◆ Task to complete ◆
Among the entries below, one line contains "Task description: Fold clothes" and another contains "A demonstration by". Transcribe those two lines and every line between them, exactly.

◆ Exercise data ◆
__________

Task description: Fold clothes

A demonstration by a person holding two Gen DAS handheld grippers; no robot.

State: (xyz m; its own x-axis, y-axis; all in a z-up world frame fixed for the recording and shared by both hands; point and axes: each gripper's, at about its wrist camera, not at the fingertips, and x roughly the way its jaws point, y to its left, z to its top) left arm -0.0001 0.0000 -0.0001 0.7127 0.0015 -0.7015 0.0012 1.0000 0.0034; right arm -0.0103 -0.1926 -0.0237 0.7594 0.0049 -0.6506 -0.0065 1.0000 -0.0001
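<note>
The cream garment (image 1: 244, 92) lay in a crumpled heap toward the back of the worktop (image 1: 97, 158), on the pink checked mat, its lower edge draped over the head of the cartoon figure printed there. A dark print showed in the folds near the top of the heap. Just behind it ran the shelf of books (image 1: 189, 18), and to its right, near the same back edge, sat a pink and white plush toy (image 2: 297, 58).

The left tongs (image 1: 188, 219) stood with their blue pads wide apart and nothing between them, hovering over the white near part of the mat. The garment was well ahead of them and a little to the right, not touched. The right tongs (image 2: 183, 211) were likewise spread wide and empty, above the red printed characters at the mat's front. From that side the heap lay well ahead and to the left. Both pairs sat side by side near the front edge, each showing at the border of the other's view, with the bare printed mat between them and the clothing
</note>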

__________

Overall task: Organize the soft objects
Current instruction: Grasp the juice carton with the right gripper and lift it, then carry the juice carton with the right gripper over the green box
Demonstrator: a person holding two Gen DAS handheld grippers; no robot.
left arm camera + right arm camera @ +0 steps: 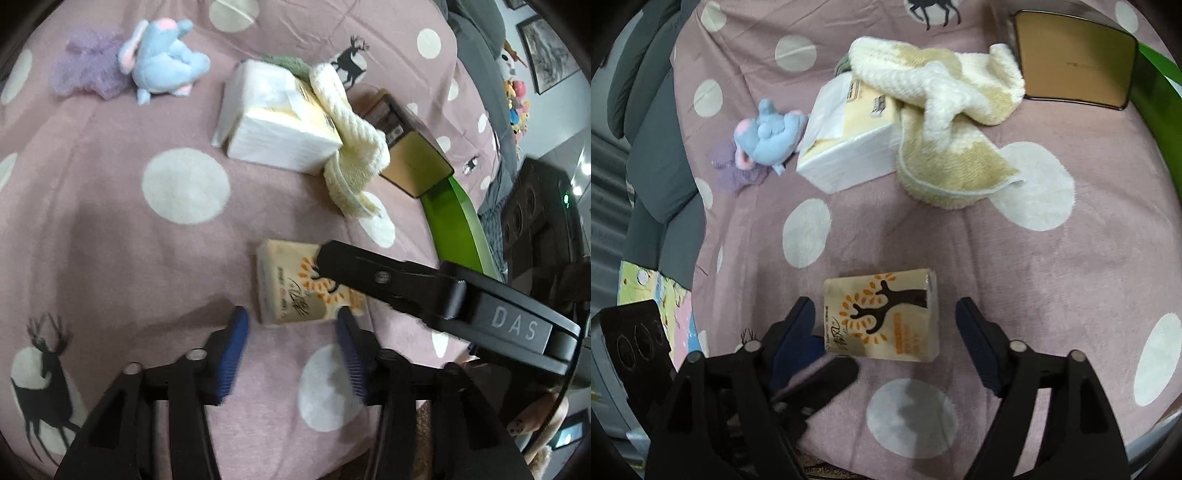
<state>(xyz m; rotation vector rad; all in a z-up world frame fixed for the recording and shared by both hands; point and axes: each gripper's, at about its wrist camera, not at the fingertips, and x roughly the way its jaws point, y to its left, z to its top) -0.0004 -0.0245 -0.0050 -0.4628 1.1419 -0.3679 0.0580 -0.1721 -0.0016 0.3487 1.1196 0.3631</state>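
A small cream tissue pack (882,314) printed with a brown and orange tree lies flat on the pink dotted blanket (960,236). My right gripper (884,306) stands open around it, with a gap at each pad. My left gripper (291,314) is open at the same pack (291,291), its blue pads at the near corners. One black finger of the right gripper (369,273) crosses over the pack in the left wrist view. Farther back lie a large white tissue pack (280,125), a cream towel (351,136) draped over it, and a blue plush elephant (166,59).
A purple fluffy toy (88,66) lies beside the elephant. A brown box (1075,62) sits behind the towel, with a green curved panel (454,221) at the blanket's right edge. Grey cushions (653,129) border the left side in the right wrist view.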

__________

◆ Answer to this task ◆
Task description: Fold clothes

A demonstration by a person holding two Gen DAS handheld grippers; no robot.

No more work is needed on this answer.